▶ [Work instructions]: Every entry below must be retyped exactly, and the pictures must be left out.

[Data items]
>>>
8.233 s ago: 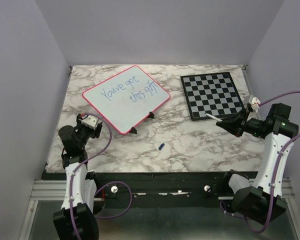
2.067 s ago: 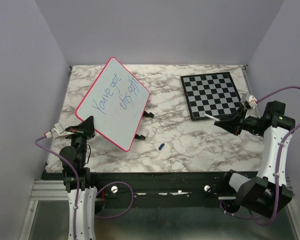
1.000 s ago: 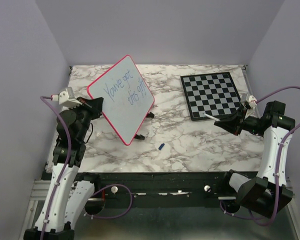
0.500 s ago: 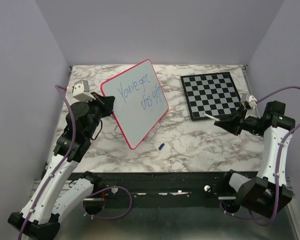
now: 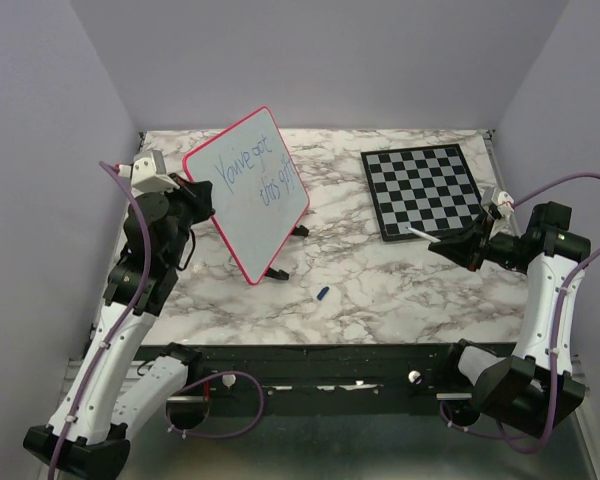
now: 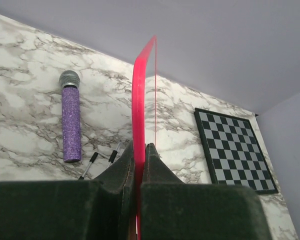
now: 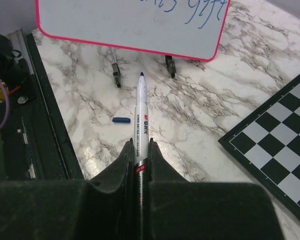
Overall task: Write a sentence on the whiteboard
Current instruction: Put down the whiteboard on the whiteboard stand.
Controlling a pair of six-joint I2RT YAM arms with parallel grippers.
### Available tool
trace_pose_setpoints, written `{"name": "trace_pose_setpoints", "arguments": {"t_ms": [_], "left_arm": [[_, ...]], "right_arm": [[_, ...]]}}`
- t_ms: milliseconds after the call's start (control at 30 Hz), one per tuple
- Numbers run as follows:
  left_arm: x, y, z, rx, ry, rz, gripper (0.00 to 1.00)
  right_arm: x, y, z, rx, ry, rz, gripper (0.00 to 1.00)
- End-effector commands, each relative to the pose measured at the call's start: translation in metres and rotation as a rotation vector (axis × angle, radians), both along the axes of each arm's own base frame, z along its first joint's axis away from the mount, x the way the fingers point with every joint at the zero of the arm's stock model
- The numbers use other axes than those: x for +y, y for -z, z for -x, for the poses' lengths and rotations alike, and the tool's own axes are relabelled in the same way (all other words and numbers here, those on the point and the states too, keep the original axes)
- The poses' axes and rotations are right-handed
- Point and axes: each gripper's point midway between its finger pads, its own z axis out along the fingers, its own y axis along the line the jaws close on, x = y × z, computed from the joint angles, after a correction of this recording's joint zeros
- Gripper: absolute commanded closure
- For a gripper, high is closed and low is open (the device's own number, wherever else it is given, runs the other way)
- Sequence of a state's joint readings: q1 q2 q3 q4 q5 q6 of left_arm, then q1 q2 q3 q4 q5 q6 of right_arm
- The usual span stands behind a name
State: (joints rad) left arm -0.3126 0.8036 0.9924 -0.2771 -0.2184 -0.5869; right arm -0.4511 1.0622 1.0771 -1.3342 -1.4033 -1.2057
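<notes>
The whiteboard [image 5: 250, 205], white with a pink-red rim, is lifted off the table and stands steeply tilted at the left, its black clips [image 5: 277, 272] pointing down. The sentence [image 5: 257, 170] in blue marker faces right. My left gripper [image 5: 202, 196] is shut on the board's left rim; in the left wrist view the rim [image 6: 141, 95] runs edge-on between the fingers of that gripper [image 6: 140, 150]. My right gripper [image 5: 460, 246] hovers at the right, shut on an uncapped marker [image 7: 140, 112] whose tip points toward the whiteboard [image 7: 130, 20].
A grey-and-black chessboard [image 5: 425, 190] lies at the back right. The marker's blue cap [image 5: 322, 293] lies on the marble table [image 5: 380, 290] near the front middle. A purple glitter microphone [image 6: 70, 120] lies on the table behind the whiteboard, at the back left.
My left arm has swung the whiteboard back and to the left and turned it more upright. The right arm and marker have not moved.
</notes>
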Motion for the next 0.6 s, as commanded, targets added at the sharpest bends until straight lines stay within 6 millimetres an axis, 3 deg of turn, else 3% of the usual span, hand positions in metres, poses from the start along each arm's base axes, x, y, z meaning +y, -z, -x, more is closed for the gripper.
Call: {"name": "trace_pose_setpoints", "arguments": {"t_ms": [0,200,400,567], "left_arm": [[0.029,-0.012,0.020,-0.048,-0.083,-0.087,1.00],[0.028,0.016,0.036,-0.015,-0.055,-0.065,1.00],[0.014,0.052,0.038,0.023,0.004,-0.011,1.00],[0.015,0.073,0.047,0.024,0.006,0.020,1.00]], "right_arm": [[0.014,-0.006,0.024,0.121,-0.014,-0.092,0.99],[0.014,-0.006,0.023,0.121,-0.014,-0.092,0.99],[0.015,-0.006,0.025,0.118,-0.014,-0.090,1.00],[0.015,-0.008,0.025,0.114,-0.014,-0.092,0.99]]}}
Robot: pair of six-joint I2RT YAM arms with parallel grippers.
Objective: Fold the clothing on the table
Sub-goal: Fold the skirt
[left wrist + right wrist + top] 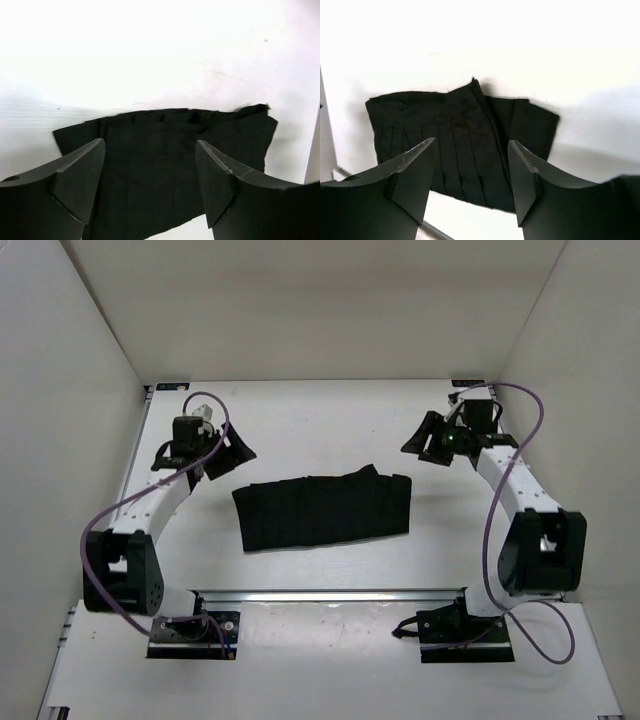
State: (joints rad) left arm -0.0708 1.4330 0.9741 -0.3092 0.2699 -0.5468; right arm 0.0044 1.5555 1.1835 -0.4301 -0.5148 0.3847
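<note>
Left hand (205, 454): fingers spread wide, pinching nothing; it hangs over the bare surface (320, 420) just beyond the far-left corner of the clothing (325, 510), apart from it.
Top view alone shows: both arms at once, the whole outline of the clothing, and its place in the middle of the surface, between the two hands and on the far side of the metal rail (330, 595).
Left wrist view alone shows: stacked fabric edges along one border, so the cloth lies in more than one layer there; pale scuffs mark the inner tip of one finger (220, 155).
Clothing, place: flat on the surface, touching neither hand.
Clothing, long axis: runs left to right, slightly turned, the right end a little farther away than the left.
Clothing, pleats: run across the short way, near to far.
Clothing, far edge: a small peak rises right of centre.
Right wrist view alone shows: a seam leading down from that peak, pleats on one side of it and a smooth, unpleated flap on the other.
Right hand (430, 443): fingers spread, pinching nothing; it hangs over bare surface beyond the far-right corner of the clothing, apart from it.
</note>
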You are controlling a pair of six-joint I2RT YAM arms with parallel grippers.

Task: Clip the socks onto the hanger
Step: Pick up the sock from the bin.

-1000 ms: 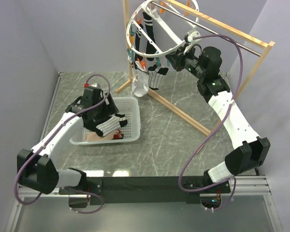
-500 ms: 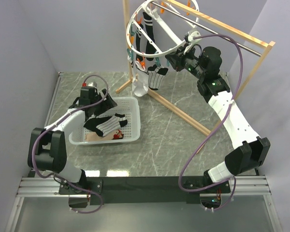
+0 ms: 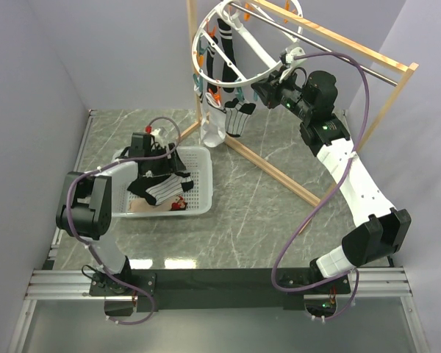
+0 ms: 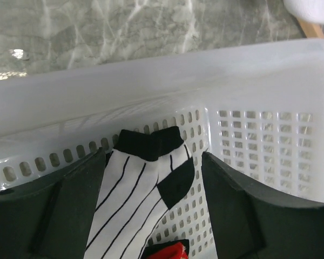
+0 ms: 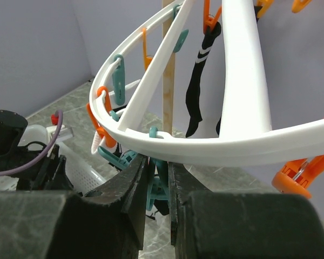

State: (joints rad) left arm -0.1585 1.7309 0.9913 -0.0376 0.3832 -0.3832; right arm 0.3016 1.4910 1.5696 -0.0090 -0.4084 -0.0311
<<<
▶ [Solution for this task]:
8.233 s ago: 
2.067 s ago: 
1.000 s ago: 
0.500 s ago: 
now: 
now: 
now: 
Overall task: Write a sentence on the whiteboard
Current instruction: Put down the whiteboard on the whiteboard stand.
Controlling a pair of six-joint I2RT YAM arms with parallel grippers.
### Available tool
trace_pose_setpoints, written `{"name": "trace_pose_setpoints", "arguments": {"t_ms": [_], "left_arm": [[_, ...]], "right_arm": [[_, ...]]}}`
- t_ms: milliseconds after the call's start (control at 30 Hz), one per tuple
- Numbers run as follows:
  left_arm: x, y, z, rx, ry, rz, gripper (0.00 to 1.00)
  right_arm: x, y, z, rx, ry, rz, gripper (0.00 to 1.00)
- End-effector commands, each relative to the pose measured at the call's start: translation in metres and rotation as a rotation vector (axis × angle, radians), both along the axes of each arm's own base frame, z along its first joint's axis away from the mount, x the way the fingers point with every joint at the zero of the arm's stock model
- The numbers use other axes than those: x for +y, y for -z, z for -x, for the poses' lengths and rotations alike, and the tool's own axes are relabelled in the same way (all other words and numbers here, those on the point and the states too, keep the original axes)
- The poses' axes and rotations are right-handed
- Point and axes: each gripper's point midway between its finger pads, its own z axis out along the fingers, its own y axis along the line the jaws close on, x = y × z, computed from the joint angles, after a correction of this recording's joint zeros
- Gripper: absolute commanded closure
- For a gripper, high is closed and low is open (the device's own number, wherever else it is given, runs the other way)
- Sequence of a state's joint readings: q1 q2 q3 q4 q5 q6 of left_arm, then q1 q2 q3 q4 q5 q6 of right_arm
- The usual span stands behind a name
State: (joints rad) left arm -0.3126 0.8036 0.9924 -0.2771 -0.2184 -0.5869; right arm -0.4511 1.0622 1.0771 -1.3342 -1.4033 -1.2057
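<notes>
The whiteboard [image 5: 250, 205], white with a pink-red rim, is lifted off the table and stands steeply tilted at the left, its black clips [image 5: 277, 272] pointing down. The sentence [image 5: 257, 170] in blue marker faces right. My left gripper [image 5: 202, 196] is shut on the board's left rim; in the left wrist view the rim [image 6: 141, 95] runs edge-on between the fingers of that gripper [image 6: 140, 150]. My right gripper [image 5: 460, 246] hovers at the right, shut on an uncapped marker [image 7: 140, 112] whose tip points toward the whiteboard [image 7: 130, 20].
A grey-and-black chessboard [image 5: 425, 190] lies at the back right. The marker's blue cap [image 5: 322, 293] lies on the marble table [image 5: 380, 290] near the front middle. A purple glitter microphone [image 6: 70, 120] lies on the table behind the whiteboard, at the back left.
My left arm has swung the whiteboard back and to the left and turned it more upright. The right arm and marker have not moved.
</notes>
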Motion for the next 0.6 s, as commanded, targets added at the sharpest bends until straight lines stay within 6 millimetres an axis, 3 deg of turn, else 3% of the usual span, hand positions in metres, poses from the start along each arm's base axes, x, y, z meaning +y, -z, -x, more is closed for the gripper.
Call: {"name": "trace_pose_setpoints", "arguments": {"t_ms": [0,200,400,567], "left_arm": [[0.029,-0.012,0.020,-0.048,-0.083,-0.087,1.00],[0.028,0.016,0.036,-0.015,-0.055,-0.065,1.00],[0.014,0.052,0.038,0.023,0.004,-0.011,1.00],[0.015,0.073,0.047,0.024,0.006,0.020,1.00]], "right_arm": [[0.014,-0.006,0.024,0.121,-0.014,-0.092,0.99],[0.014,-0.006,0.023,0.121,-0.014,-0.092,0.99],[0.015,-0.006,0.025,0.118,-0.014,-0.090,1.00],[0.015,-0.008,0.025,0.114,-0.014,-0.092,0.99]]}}
Robot: pair of six-joint I2RT YAM arms with parallel grippers.
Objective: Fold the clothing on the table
Sub-goal: Fold the skirt
[left wrist + right wrist + top] 
State: (joints rad) left arm -0.0708 1.4330 0.9741 -0.3092 0.2699 -0.5468; right arm 0.0044 1.5555 1.1835 -0.4301 -0.5148 0.3847
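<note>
Left hand (205, 454): fingers spread wide, pinching nothing; it hangs over the bare surface (320, 420) just beyond the far-left corner of the clothing (325, 510), apart from it.
Top view alone shows: both arms at once, the whole outline of the clothing, and its place in the middle of the surface, between the two hands and on the far side of the metal rail (330, 595).
Left wrist view alone shows: stacked fabric edges along one border, so the cloth lies in more than one layer there; pale scuffs mark the inner tip of one finger (220, 155).
Clothing, place: flat on the surface, touching neither hand.
Clothing, long axis: runs left to right, slightly turned, the right end a little farther away than the left.
Clothing, pleats: run across the short way, near to far.
Clothing, far edge: a small peak rises right of centre.
Right wrist view alone shows: a seam leading down from that peak, pleats on one side of it and a smooth, unpleated flap on the other.
Right hand (430, 443): fingers spread, pinching nothing; it hangs over bare surface beyond the far-right corner of the clothing, apart from it.
</note>
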You are controlling a pair of six-joint I2RT YAM arms with parallel grippers.

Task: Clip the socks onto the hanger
Step: Pick up the sock from the bin.

-1000 ms: 
-500 ms: 
+0 ms: 
+0 ms: 
+0 ms: 

State: (joints rad) left arm -0.1585 1.7309 0.9913 -0.0376 0.3832 -0.3832; right arm 0.3016 1.4910 1.5696 -0.0090 -0.4084 -0.0311

What the answer needed to say has been said.